Written by Julie Zelenski
We designed the CS107 assignments (even this last one) to be a task appropriate for one person but we also thought it valuable to give you the chance to explore working with a partner if you choose. Many of the CS follow-on courses include group projects, so consider this an optional trial run for figuring out the dynamics of working successfully in a team. It can be both fun and frustrating to work on a team project.
Be thoughtful about choosing where to enter a partnership and be picky about finding the right partner for you. You want a partner with similar expectations about how you will do the work, under what scheduling constraints, and to what standard you have set your sights. You also want someone you trust and can communicate with. The drawbacks to being in a bad partnership than far outweigh any benefits. Working solo has its own set of advantages, not the least of which is total control and ownership of the experience and lack of drama. For this CS107 assignment in past, between third to half of the students have chosen to work individually, the rest pair up.
Logistics
- The allocator implementation is not a candidate for a divide-and-conquer approach. The three functions (malloc/realloc/free) are intimately related and do not easily separate into independent coding tasks. You'll do best to work together at a shared computer, leveraging both brains simultaneously, as you do in lab. We highly recommend adopting a pair programming approach. The basic gist is that one partner acts as the "driver" (typing/editing) and the "passenger" rides along, making observations, pointing out issues, asking questions, suggesting alternatives, etc. Switch roles frequently. The code won't be written any faster than a single coder, but it can be of higher quality, show more thoughtful design, handle more cases, exhibit fewer bugs, and so on. And perhaps both of you will come away with a deeper understanding because of the give-and-take and have more fun along the way!
- You and your partner will need to coordinate sharing your code. There are a couple of possible approaches for how to set up your repo(s), see the section below on "Shared mercurial repos" for details.
- Choose one partner to submit your joint work. The submit script will ask for the partner's name so that both students are properly credited. If you submit more than once, we prefer that the same partner initiate the subsequent submits rather than switching between partners.
- The joint submission is graded once and both partners receive the same score.
Partners and the Honor Code
The Honor Code has a special meaning for partners. The two of you can freely collaborate, but both should contribute equally to the partnership. It is a Honor Code violation to make a submission under two names that represents mostly one person's efforts.
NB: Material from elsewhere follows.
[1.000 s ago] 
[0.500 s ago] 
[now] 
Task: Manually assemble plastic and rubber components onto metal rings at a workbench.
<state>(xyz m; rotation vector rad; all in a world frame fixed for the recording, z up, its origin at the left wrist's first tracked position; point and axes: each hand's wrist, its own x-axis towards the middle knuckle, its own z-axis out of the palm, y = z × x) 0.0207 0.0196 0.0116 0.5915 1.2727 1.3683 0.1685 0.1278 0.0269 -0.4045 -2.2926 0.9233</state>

Both the partner with limited participation and the partner who agrees to it can be held accountable for the misrepresentation of the work as a joint effort.
Partnership is monogamous-- you may not add a partner or switch to a new partner mid-stream. If a partnership dissolves, the two partners may evolve the joint work into individual submissions. These submissions should clearly credit the ex-partner.
A student who is retaking the course may not re-use the design, code, or documentation from any previous effort. The prohibition against re-use applies regardless of whether the original submission was partnered or individual. The best approach to avoiding problems is to discard all work from the past, as it can be a temptation that you're better off without.
Options for shared mercurial repos
This advice comes courtesy of Peter Johnston, former CS107 TA.
Coordinating changes across a team is one of the key benefits of a revision control system, but... so far your experience with Mercurial has been single-clone and managing multiple clones brings up new challenges. Below we walk you through two possible ways to coordinate access between you and your partner. Our primary recommendation is for Option 1 (single shared repo and a pair programming approach), but we also sketch Option 2 (one master + two partner clones) if you are willing to deal with the more complex merging from parallel development lines. Thoroughly read the instructions for the option you choose and be sure you understand and follow the appropriate workflow.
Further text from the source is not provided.